Monday, February 17, 2014

Ten Frequently Asked Questions About Romance Scams

by Soraya  (formerly credited as Soraya Grant)

1. What is a romance scam?

A romance scam is a situation in which any person or group of people creates a character and plays that character online with the goal of tricking others into falling in love with that person who does not truly exist.

2. Why do people run romance scams?

Most romance scams are run to manipulate the victims into giving the scammer money. Romance scams are also run to manipulate the victims into performing illegal acts for the scammer, for personal revenge, or for a general sense of revenge on the world or a type of person.

3. Who runs romance scams?

The majority of romance scams are run by organized criminal rings in Nigeria, Ghana, Malaysia, or the former Soviet Union, but scammers can and do operate in all countries, including the United States. The MTV show "Catfish" offers several examples of American romance scams.

4. How can I stop romance scams?

The only way to stop romance scammers is to cut off their supply of victims. Know the red flags and share the information with anyone you know who communicates with people online.

5. I checked to make sure the emails and phone calls I am getting weren't from Nigeria or any other country with a high concentration of romance scammers. Doesn't that mean I'm safe?

It's a good first step, but not a guarantee that the person you are talking to is not a scammer. Many scam rings in those areas have learned how to mask ip address and cell phone numbers. It is also possible that the scammer was from the place they claimed to be from. Scammers exist in all countries, including the United States.

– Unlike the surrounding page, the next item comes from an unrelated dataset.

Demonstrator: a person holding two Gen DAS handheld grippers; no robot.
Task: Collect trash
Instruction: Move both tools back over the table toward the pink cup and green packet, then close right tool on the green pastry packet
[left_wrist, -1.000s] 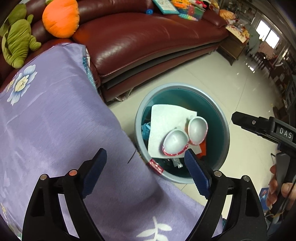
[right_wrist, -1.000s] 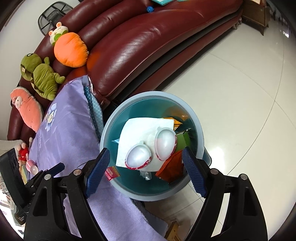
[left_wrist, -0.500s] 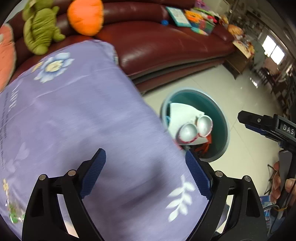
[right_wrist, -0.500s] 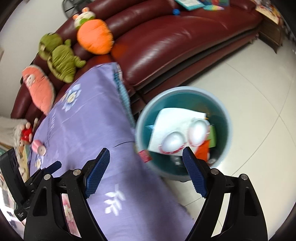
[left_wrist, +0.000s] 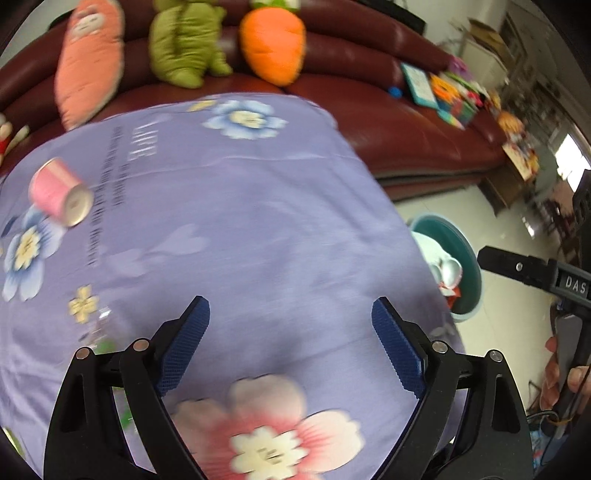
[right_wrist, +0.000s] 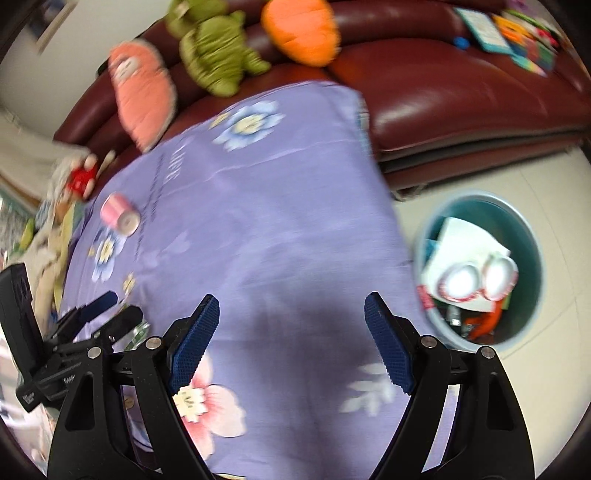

6. I do all my research. I check names, workplaces, and towns where they person says they live and make sure somebody by that name exists where they say they do. Doesn't that mean I'm safe?

Again, not necessarily. At least one member of SOTH was scammed by an American man who gave her his real name, hometown, workplace, employment history, and a true story about a deceased second wife. The victim later realized that he used his real name to make it easier to ask for and cash checks sent by his victims, and added the additional real details because he would be busted immediately if he lied about those. Everything else he told his victims turned out to be false.

7. How can I tell if someone is a scammer?

The main red flags of a scammer are described in detail in several articles on this web site, but the two biggest ones are asking or dropping hints for money, gifts, or favors involving shipping or banking, and claiming to fall in love with or feel a connection with you in the first days, weeks, or months of meeting you online.

8. How can I get money I sent to a scammer back?

You can't. In the years that we have been dealing with romance scams, we have only seen one or two instances where the scammer was even caught and prosecuted, and as of the time of this writing, nobody has gotten their money refunded.

9. Are they going to use the pictures, chat dialogue, or other information I gave them to get revenge on me or to scam others?

We can't promise anything, but scammers almost never make good on threats to post revealing photos or dialogue to porn sites, send them to employers, etc. This would draw unwanted attention to the scammer and cut into the time they want to devote to gathering and working on new victims. Scammers are in it for their own goals. Scammers do collect photos and other materials to use in future scams, and some of that does come from past victims. However, with all the sources for pictures, dialogue, and other details available around the internet, the odds are very slim that your materials are the ones that are going to be selected.

10. Don't you have to be pretty naïve to fall for a romance scam?

Scammers will certainly use a naïve person's eagerness to trust others against them, but they are also ready and willing to exploit cynicism, paranoia, and any other negative or positive trait they can manipulate to get their way.